Bir Seçim Sonrası Yazısı


Hatırlarsanız seçimlerden önce “Bir seçim tahmini” diye bir yazı paylaşmıştım sizlerle.. Birkaç il haricinde bu tahminlerin büyük bir bölümünün tuttuğunu görüyoruz..

Yazımda; Gezi olaylarına, sonrasında yaşananlara, 17 Aralık Operasyonu'na ve özellikle her gün bir yenisi çıkan "Tape"lere rağmen AKP’ nin birçok ilde ve özellikle Büyükşehir Belediye Başkanlıkları’nın büyük bir kısmında birinci parti olma niteliğini nasıl hala koruduğunu sormuş ve sorunun iktidar partisinin karşısında durabilecek sağlam bir muhalefetin olmayışından kaynaklandığını, muhalefetin iktidar olma gibi bir amaç gütmediğini anlatmıştım..

Bir tespit daha yapmış; bu ülkenin okumuş - yazmış, entelektüel kesiminin yıllardır değişmeyen, sosyo-ekonomik veya kültürel açıdan kendinden aşağıdakileri hakir gören, üstten bakan tavrının değişmesi gerektiğini; yoksulların, emeğinden gayrı satabilecek bir şeyleri olmayan geniş kesimlerin en büyük sorununun güven sorunu olduğunu; onun yaşam tarzına, inançlarına, kültürüne, geleneklerine yabancılaşan, onu ötekileştiren, hakir gören her yaklaşım biçiminin, bu geniş ve yoksul kesimin güvenini sarstığını ve onları aslında istenenin tam aksine kapitalizmin taşeronu olan iktidarların kucağına ittiğini söylemiştim.

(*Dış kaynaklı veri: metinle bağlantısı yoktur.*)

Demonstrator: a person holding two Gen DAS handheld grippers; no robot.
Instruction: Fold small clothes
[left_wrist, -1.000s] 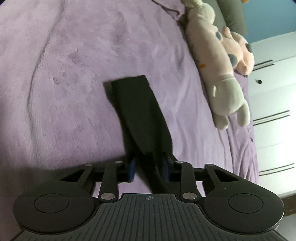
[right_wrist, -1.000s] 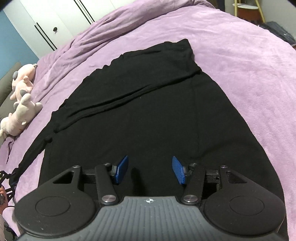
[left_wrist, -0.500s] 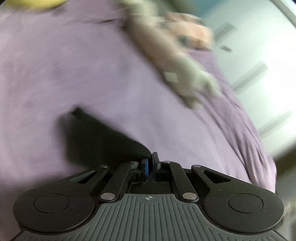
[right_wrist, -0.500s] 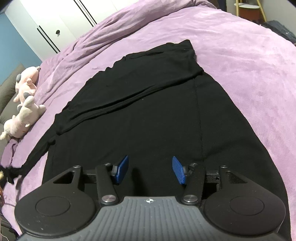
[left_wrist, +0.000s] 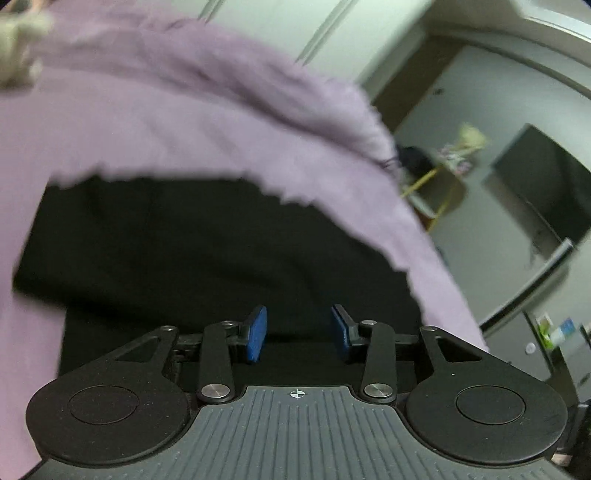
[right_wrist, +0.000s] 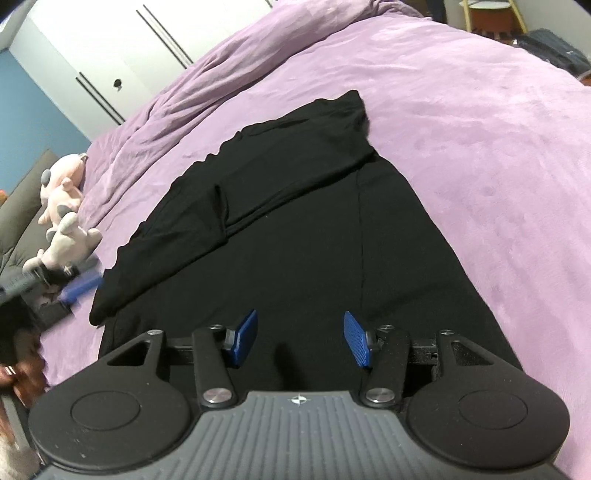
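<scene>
A black long-sleeved garment (right_wrist: 314, 236) lies spread flat on the purple bed cover (right_wrist: 480, 129). Its left sleeve (right_wrist: 122, 280) is bunched against the body's left edge. My right gripper (right_wrist: 300, 332) hovers over the near hem, open, with nothing between its blue pads. My left gripper (left_wrist: 298, 328) is over the garment's (left_wrist: 207, 251) dark cloth in a blurred view. Its jaws are opening and hold nothing. In the right wrist view the left gripper (right_wrist: 75, 291) is a blurred blue finger beside the sleeve end.
Two plush toys (right_wrist: 62, 214) lie at the bed's left side, near a grey pillow (right_wrist: 18, 206). White wardrobe doors (right_wrist: 110, 55) stand behind. Off the bed's far end are a yellow-legged stool (right_wrist: 491, 14) and a dark screen (left_wrist: 546, 192).
My left gripper, shut on the sleeve, swung fast from the plush toys toward the garment's body, then opened and let the sleeve go. The sleeve now lies bunched by the body. My right gripper shifted slightly.
</scene>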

Bundan sonraki seçimler için bir öneride bulunmuş; bu ülkenin insanlarını, birbirine, düşman eden, ötekileştiren, yabancılaştıran duvarların yıkılma zamanının geldiğini; sokakları yaşamak için aşındıran, iş arayan, ekmeğini çöpten/taştan çıkarmaya uğraşanlara, okumamışına, az okumuşuna, cahil kalmışına, eğitilmemişine ve bu ülkede yaşadığı için bu ülkenin nimetlerinden en az bizler kadar faydalanmaya hakkı olan milyonlarca yoksulun, inançlarını, kültürlerini, değerlerini ötekileştirmeden onları anlayabilecek ve kendimizi anlatabilecek iletişim alanları oluşturmamız gerektiğini ifade etmiştim.

Bir de uyarıda bulunmuş ve tüm bunları yapmak yerine, hiç kimsenin görüşünde bir değişiklik olmaması ve herkesin yine kendi yörüngesinde dönmeye devam etmesi halinde, seçimlerden değişimi beklemenin ham hayalden öteye geçmeyeceğini söylemiştim.

Seçim sonrası yazılıp çizilenlere, söylenenlere bakıyorum da herkes yine aynı tavrı sergiliyor, Aziz Nesin’ in haklılığından dem vurup halkın % 60 ını aptal olarak görmeye devam ediyor, hatta bazıları bunu daha da ileriye götürerek açıkça hakaret ediyor.. Yani bu açıdan değişen bir şey olmadığı görülüyor, maalesef tarih tekerrür ediyor, gereken dersler alınmıyor..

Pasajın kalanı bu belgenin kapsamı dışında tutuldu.